Patrick Ho Chi-ping  (born 24 July 1949 in Hong Kong) is a Hong Kong ophthalmologist turned politician.

He joined the Chinese People's Political Consultative Conference and the Preparatory Committee of Hong Kong SAR. When the Principal Officials Accountability System was introduced in 2002, Chief Executive of Hong Kong Tung Chee-wah appointed Ho Secretary for Home Affairs, a senior ministerial post.

He was convicted of bribery offences in a U.S. federal court in 2018. The Medical Council of Hong Kong ruled that his name was removed from the General Register for a period of 1 year from May 2021.

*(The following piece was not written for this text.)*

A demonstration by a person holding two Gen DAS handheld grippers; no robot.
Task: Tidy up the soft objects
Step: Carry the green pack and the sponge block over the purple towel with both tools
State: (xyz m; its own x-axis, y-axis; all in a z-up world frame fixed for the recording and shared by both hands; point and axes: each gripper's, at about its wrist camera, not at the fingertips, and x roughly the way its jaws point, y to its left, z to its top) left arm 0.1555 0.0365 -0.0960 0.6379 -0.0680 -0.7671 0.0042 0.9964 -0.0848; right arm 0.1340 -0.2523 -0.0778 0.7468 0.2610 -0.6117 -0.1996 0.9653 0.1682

Education and ophthalmologist career 
Ho studied in the Diocesan Boys' School, Hong Kong. He won a scholarship and was educated in the US for 16 years. An ophthalmologist who trained in eye surgery with special expertise in retinal surgery, he was a fellow at Harvard Medical School. He returned to Hong Kong in 1984 and taught eye surgery at the Chinese University of Hong Kong as Professor of Ophthalmology. From 1988 to 2000, he was Professor of Surgery (Ophthalmology) at the Chinese University of Hong Kong.

Political career
Since 1993, he has been a member of the 8th, 9th, 10th and 11th National Committee of the Chinese People's Political Consultative Conference, and in 1995, he was appointed as a member of the Preparatory Committee of the Hong Kong Special Administrative Region and the Selection Committee of the first SAR Government. Ho was appointed vice-chairman of the Hong Kong Policy Research Institute in 1996. In July 1997, he was appointed to the Provisional Urban Council until its disestablishment in 1999. In 2000, Ho was appointed Chairman of the Arts Development Council.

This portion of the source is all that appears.